次に、欧米では広く使われている2つの捜査手法が新たに日本で導入されます。
1つ目は、事件の容疑者や被告を対象にした「司法取引」です。
容疑者や被告が、共犯者など他人の犯罪を明らかにする供述や証拠の提出をして捜査に協力した場合、見返りとして検察が起訴を見送ったり、起訴した場合でも刑を軽くするよう裁判所に求めたりすることなどができるようになります。
対象となる事件は、汚職や脱税、談合、それに振り込め詐欺などの知能犯罪と、薬物や銃器の犯罪で、捜査機関と容疑者や被告、それに弁護士の3者が合意することが条件になっています。
また、みずからの罪を軽くするために、うその供述をして無実の人を「引き込む」のを防ぐため、容疑者や被告がうその供述や偽の証拠を出した場合は5年以下の懲役にする罰則を設けています。
「引き込み」の防止を巡っては、野党側から「新たなえん罪を生むおそれがある」という指摘が出ていたため、与党と一部の野党は、取引の協議の際には必ず弁護士が立ち会うこととする修正を行いました。
さらに、法案には明記されませんでしたが、法務委員会の付帯決議として、検察が取引の協議について記録を作成して保管することも盛り込まれました。


2つ目は、裁判の証人を対象にした「刑事免責」です。
裁判では、事件について重要な事実を知っている証人が、みずからの刑事責任が問われることを心配して証言をためらうケースがあります。
この制度では、検察が「証言した内容について刑事責任を追及しない」と約束したうえで、本人の意思とは関係なく裁判で証言させることができます。

そして、捜査機関に電話やメールなどの傍受を認める「通信傍受」の対象も広がります。
これまでは、薬物犯罪や組織的な殺人など4つの類型の犯罪に限って行われてきましたが、振り込め詐欺や組織的に行われる窃盗や誘拐、それに児童ポルノの製造など9つの類型の犯罪も新たに加えられます。
法案では、傍受した内容を暗号化するなどして厳格に管理すれば、通信事業者の立ち会いは必要なく直ちに通信を傍受することができるとしていて、法案には明記されませんでしたが、事件の捜査と関係のない警察官が、必要に応じて指導役として立ち会う運用をすることになりました。

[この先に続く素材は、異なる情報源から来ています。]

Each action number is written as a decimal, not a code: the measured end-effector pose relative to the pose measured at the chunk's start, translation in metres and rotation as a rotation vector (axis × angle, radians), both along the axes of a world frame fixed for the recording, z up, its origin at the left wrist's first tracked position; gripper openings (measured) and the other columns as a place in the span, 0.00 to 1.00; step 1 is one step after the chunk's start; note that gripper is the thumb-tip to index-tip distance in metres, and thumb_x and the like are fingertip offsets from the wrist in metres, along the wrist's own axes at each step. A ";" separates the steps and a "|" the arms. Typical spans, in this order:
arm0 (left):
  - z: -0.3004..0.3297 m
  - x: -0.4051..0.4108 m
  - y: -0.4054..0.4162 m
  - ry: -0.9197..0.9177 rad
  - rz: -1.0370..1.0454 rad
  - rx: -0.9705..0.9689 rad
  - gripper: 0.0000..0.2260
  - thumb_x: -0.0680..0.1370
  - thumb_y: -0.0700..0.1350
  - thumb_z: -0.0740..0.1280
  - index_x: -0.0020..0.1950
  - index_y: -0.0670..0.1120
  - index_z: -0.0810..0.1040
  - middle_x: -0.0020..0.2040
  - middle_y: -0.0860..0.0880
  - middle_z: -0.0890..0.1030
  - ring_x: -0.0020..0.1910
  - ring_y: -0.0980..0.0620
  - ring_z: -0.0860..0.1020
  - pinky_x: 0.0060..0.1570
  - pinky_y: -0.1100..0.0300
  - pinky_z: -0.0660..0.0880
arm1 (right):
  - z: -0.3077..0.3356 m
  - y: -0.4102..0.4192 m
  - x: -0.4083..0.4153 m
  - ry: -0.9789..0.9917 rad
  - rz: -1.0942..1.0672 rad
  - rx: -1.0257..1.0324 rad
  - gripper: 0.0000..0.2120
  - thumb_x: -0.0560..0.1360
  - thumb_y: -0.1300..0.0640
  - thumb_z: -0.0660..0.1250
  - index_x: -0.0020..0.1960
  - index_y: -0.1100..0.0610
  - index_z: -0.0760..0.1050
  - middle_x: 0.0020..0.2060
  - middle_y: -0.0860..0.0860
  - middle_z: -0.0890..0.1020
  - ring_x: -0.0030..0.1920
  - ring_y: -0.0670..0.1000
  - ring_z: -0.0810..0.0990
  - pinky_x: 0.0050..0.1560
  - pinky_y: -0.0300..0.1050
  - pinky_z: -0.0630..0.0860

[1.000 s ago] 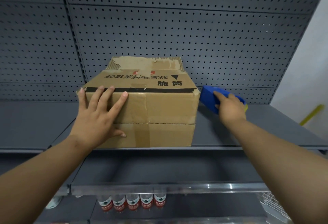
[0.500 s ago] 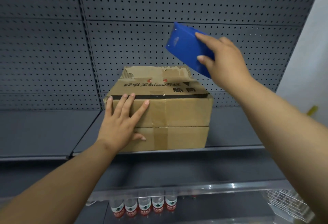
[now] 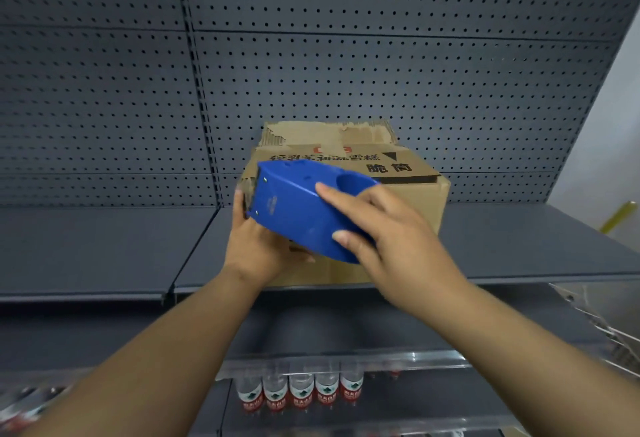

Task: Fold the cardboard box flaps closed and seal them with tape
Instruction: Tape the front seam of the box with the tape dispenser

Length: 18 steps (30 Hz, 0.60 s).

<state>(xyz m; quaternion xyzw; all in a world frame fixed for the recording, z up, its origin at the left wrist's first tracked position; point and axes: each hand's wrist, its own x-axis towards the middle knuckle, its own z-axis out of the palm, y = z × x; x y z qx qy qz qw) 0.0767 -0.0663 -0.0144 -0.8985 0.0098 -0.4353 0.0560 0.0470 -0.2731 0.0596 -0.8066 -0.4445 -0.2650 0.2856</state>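
Observation:
A brown cardboard box (image 3: 424, 199) with black printing stands on the grey shelf (image 3: 519, 239), its top flaps folded down and the rear flap's edge torn. In front of the box's left half I hold a blue tape dispenser (image 3: 294, 203). My right hand (image 3: 391, 229) grips the dispenser's rear end, fingers laid over its side. My left hand (image 3: 256, 249) cups the front end from below, thumb beside its mouth. The left fingers are hidden behind the dispenser. No loose tape strip is visible.
A grey pegboard wall (image 3: 346, 73) rises behind the box. Bare shelf (image 3: 104, 242) stretches to the left. On a lower shelf stand several water bottles with red labels (image 3: 301, 391). A wire basket (image 3: 616, 332) juts in at the lower right, and a yellow object (image 3: 620, 217) is at the far right.
My right hand picked the dispenser up from the shelf beside the box, lifted it high, then brought it down in front of the box. My left hand left the box's face and met the dispenser.

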 end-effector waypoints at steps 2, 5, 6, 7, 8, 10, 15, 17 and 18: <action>-0.003 -0.003 0.004 0.045 -0.011 -0.023 0.25 0.77 0.63 0.46 0.70 0.53 0.61 0.66 0.47 0.74 0.67 0.43 0.70 0.70 0.41 0.50 | -0.014 -0.003 0.003 -0.021 0.003 -0.018 0.23 0.74 0.51 0.57 0.68 0.50 0.68 0.42 0.52 0.74 0.42 0.54 0.74 0.46 0.50 0.75; -0.013 0.003 0.018 0.090 -0.056 -0.054 0.29 0.77 0.59 0.48 0.77 0.52 0.49 0.76 0.50 0.57 0.76 0.50 0.49 0.72 0.42 0.42 | -0.028 -0.008 0.006 -0.050 -0.006 -0.046 0.22 0.74 0.51 0.57 0.68 0.48 0.66 0.42 0.51 0.75 0.42 0.52 0.75 0.46 0.45 0.73; -0.017 0.005 0.018 0.060 0.001 0.029 0.33 0.75 0.60 0.51 0.77 0.50 0.44 0.76 0.51 0.55 0.76 0.51 0.43 0.72 0.41 0.42 | -0.032 -0.009 0.008 -0.058 -0.014 -0.062 0.22 0.74 0.51 0.57 0.68 0.48 0.66 0.42 0.51 0.75 0.42 0.52 0.75 0.46 0.44 0.72; -0.019 0.006 0.017 0.025 0.066 0.125 0.35 0.75 0.60 0.52 0.77 0.49 0.41 0.76 0.51 0.53 0.76 0.52 0.39 0.71 0.41 0.42 | -0.035 -0.010 0.009 -0.061 -0.024 -0.081 0.22 0.74 0.51 0.57 0.68 0.48 0.67 0.42 0.51 0.75 0.42 0.53 0.76 0.46 0.44 0.71; -0.020 0.007 0.017 0.009 0.089 0.169 0.36 0.74 0.60 0.52 0.77 0.49 0.40 0.76 0.52 0.52 0.75 0.52 0.37 0.70 0.41 0.40 | -0.038 -0.011 0.010 -0.061 -0.033 -0.099 0.22 0.74 0.51 0.57 0.68 0.49 0.68 0.42 0.51 0.76 0.41 0.54 0.77 0.45 0.44 0.71; -0.022 0.008 0.017 -0.039 0.067 0.162 0.37 0.74 0.59 0.54 0.76 0.49 0.39 0.77 0.54 0.44 0.75 0.53 0.36 0.71 0.43 0.38 | -0.042 -0.011 0.013 -0.066 -0.046 -0.119 0.22 0.74 0.51 0.57 0.67 0.49 0.68 0.42 0.51 0.76 0.41 0.54 0.77 0.45 0.45 0.72; -0.034 0.005 0.020 -0.053 0.039 0.075 0.37 0.74 0.58 0.54 0.76 0.50 0.36 0.75 0.57 0.34 0.75 0.53 0.35 0.72 0.49 0.38 | -0.047 -0.005 0.016 -0.093 -0.079 -0.129 0.21 0.74 0.51 0.56 0.67 0.48 0.67 0.41 0.51 0.76 0.38 0.54 0.77 0.43 0.43 0.69; -0.036 0.003 0.021 -0.054 0.026 0.058 0.36 0.75 0.56 0.54 0.76 0.49 0.37 0.76 0.56 0.34 0.75 0.53 0.36 0.73 0.51 0.40 | -0.047 -0.002 0.016 -0.118 -0.105 -0.143 0.21 0.73 0.51 0.56 0.66 0.48 0.69 0.40 0.51 0.76 0.37 0.53 0.76 0.41 0.43 0.70; -0.037 0.002 0.023 -0.059 0.015 0.063 0.36 0.75 0.56 0.55 0.76 0.49 0.37 0.76 0.56 0.35 0.75 0.53 0.36 0.73 0.52 0.40 | -0.047 0.000 0.015 -0.134 -0.116 -0.148 0.21 0.73 0.51 0.56 0.66 0.48 0.69 0.39 0.51 0.76 0.37 0.52 0.76 0.40 0.43 0.70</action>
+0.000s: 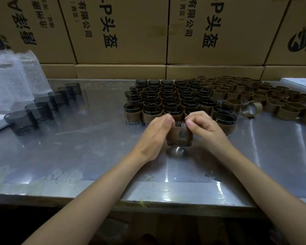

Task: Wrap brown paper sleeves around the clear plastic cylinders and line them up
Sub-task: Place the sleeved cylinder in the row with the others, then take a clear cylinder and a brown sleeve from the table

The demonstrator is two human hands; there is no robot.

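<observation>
- A large block of finished cylinders [168, 101], each banded in brown paper with the dark rim showing above, stands in tight rows at the middle of the steel table [95, 138]; by the look of it, well over half the visible stock is done
- The cylinder in hand [179, 134] is held just above the table in front of that block, its reflection showing on the metal beneath; a brown sleeve [178, 133] already sits around its middle, with clear plastic showing above and below
- The left hand [156, 135] cups the cylinder's left side, thumb and fingertips closed against the top edge of the sleeve
- The right hand [204, 127] holds the right side, thumb and forefinger pinched on the upper rim; both hands are clamped on this one piece, apparently seating the sleeve at its final height
- I judge this piece nearly complete: what remains is to square the sleeve and set it at the front of the rows
- Still to do: a line of bare cylinders [42, 106] runs diagonally along the left of the table, well apart from the finished block, with no sleeves on them
- Empty sleeves [254, 96] lie in a loose crowd to the right and back, far more than the bare cylinders in view; one loose ring [251, 108] lies on its side near the block
- Plastic bags [12, 78] at far left may hold more cylinders, though I cannot tell
</observation>
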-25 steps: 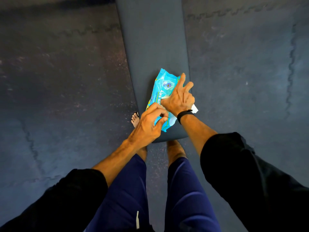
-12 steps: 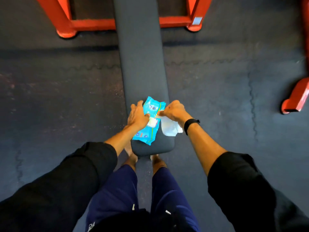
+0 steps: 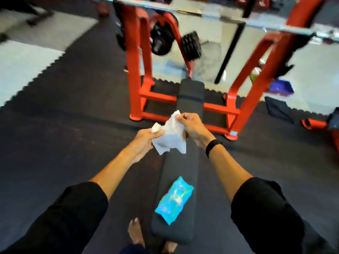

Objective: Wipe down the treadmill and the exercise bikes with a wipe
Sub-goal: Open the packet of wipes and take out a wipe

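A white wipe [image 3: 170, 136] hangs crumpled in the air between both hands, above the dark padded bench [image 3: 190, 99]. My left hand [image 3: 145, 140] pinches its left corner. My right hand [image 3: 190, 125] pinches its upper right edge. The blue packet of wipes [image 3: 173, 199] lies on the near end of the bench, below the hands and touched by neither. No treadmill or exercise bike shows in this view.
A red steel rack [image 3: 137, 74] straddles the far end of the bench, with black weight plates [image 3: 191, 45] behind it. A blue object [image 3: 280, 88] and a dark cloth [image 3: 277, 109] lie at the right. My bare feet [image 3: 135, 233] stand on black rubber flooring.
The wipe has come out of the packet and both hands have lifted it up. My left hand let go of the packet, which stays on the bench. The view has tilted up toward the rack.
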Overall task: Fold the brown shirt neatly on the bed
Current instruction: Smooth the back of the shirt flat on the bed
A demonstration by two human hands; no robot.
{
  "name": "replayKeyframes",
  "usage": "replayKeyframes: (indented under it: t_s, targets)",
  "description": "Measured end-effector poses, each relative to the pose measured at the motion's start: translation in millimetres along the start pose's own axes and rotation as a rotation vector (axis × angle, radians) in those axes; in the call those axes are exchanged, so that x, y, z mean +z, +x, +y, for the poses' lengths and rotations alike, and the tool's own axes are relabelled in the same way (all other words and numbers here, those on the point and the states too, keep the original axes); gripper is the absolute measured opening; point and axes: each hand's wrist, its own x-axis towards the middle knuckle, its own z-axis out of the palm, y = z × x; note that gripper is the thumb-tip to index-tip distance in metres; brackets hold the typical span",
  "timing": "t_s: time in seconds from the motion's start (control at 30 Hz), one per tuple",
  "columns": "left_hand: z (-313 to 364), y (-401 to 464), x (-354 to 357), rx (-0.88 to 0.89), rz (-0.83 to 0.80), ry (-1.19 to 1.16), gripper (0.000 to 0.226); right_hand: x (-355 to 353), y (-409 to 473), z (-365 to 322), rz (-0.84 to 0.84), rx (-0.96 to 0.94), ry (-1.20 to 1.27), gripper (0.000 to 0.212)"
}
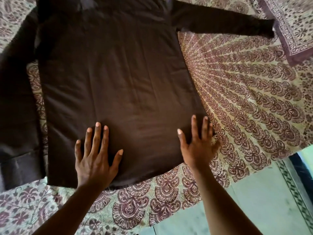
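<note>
Across the bed (245, 92) the brown shirt (115, 78) lies spread flat, one sleeve reaching toward two o'clock, the other running down the nine o'clock side. Near its hem at six o'clock, the left hand (96, 158) presses flat, fingers straight and spread; the right hand (198, 145) lies flat on the five o'clock corner, fingers straight, close together. A patterned pillow (294, 26) sits at one o'clock.

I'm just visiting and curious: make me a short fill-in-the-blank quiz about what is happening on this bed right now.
1. Both hands lie flat near the hem of the ____ shirt.
2. The left hand and right hand have their fingers ____, gripping nothing.
3. The far sleeve stretches out toward the ____ side of the picture.
4. The shirt lies on a patterned ____.

Missing words: brown; straight; right; bedspread
</note>
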Motion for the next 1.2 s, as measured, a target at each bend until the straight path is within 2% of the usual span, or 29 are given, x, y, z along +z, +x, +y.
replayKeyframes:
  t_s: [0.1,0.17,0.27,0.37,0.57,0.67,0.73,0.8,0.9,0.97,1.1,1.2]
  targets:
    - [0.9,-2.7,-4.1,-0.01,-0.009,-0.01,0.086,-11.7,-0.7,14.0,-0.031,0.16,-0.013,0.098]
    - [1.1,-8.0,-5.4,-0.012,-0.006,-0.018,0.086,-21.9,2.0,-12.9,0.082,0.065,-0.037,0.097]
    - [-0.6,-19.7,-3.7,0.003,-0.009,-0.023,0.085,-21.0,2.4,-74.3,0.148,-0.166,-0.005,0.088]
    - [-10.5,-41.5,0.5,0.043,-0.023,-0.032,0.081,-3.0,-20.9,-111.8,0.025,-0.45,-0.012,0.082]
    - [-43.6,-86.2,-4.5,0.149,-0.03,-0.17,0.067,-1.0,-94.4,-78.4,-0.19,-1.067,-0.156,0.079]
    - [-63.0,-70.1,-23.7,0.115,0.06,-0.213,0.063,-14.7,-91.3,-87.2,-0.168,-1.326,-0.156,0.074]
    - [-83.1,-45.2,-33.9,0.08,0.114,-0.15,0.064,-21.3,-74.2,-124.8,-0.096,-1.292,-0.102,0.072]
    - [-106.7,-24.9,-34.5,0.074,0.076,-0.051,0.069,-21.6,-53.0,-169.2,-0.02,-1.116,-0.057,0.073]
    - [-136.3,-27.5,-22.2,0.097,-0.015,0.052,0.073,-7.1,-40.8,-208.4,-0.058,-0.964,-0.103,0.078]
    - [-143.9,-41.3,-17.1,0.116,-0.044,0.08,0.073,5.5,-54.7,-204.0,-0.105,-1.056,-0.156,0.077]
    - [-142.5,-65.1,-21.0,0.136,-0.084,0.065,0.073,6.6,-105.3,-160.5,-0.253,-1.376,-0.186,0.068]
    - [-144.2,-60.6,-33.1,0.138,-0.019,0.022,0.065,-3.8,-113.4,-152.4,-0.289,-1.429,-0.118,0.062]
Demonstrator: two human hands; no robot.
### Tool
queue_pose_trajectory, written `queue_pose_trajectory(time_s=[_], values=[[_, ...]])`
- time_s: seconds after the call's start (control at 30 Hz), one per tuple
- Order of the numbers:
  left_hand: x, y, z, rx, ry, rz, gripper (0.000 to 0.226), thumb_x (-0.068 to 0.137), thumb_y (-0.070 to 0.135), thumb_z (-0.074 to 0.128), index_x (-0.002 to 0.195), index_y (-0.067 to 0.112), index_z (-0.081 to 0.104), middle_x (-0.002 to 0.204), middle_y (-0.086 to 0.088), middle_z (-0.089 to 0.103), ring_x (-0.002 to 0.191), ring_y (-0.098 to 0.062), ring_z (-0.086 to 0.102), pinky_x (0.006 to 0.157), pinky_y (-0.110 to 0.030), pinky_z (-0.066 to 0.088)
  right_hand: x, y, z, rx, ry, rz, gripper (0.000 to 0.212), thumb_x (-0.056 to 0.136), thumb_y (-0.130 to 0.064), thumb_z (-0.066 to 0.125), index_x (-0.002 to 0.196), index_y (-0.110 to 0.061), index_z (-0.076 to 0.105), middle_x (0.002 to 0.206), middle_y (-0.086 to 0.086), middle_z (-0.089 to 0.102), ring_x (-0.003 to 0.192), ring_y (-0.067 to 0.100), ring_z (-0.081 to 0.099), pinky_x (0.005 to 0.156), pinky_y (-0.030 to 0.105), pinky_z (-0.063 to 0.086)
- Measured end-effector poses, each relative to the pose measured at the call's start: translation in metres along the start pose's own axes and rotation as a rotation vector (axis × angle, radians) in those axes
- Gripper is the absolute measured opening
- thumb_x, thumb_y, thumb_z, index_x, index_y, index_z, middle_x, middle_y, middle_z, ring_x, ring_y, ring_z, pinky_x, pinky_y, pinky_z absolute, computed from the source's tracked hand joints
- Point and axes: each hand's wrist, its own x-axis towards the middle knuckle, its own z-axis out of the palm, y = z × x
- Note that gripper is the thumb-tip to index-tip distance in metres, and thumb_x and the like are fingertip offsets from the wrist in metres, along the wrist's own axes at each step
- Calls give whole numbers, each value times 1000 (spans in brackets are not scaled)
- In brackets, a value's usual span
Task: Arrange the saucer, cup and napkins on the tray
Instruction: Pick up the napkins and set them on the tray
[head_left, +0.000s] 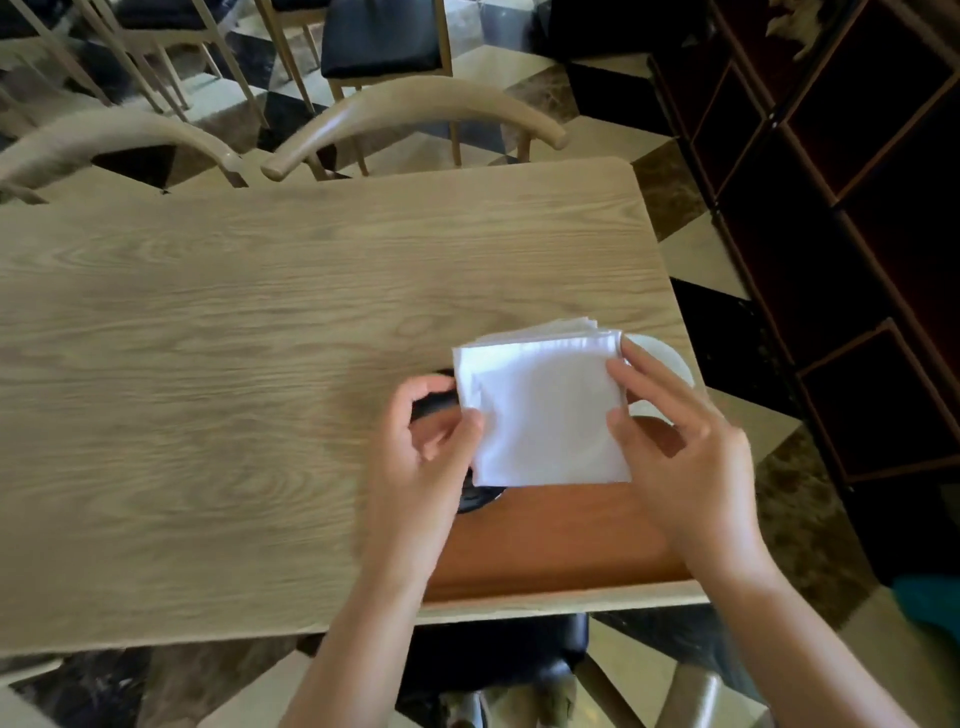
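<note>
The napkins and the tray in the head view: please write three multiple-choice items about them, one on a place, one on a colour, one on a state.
1. Where on the table does the tray lie?
A. far left corner
B. near right corner
C. centre

2. What colour are the napkins?
A. white
B. red
C. green

3. How are the napkins held?
A. by the left hand alone
B. lying free, untouched
C. by both hands, at opposite edges

Answers: 1 B, the brown tray sits at the table's near edge, towards its right end. 2 A, the folded stack is plain white. 3 C, the left hand pinches the left edge and the right hand pinches the right edge with its fingers.
</note>
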Motion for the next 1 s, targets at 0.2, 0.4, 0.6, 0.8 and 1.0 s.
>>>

さらに、捜査の過程で集めた証拠について、検察が被告に有利な証拠を隠したりしないようにするため、被告側が請求した場合、検察は原則としてすべての証拠の一覧表を開示することが義務化されます。

刑事司法制度の見直しの議論は、厚生労働省村木厚子さんがうその証明書を作成した罪に問われ、無罪が確定した事件などがきっかけで始まりました。
この事件では、村木さんの関与を供述した部下の調書について、裁判所が「検察の取り調べに問題があり信用できない」として大半を証拠採用しませんでした。
また、捜査の過程で大阪地検特捜部による証拠の改ざんが明らかになりました。
こうした事態を受け、法律の改正などを議論する法制審議会に特別部会が設置され、刑事司法制度の見直しについて議論が始まりました。
特別部会では、取り調べの録音・録画をどの事件で義務化するかや、司法取引など新たな捜査手法の導入などが話し合われ、その議論を基に刑事訴訟法などの改正案が衆議院に提出されました。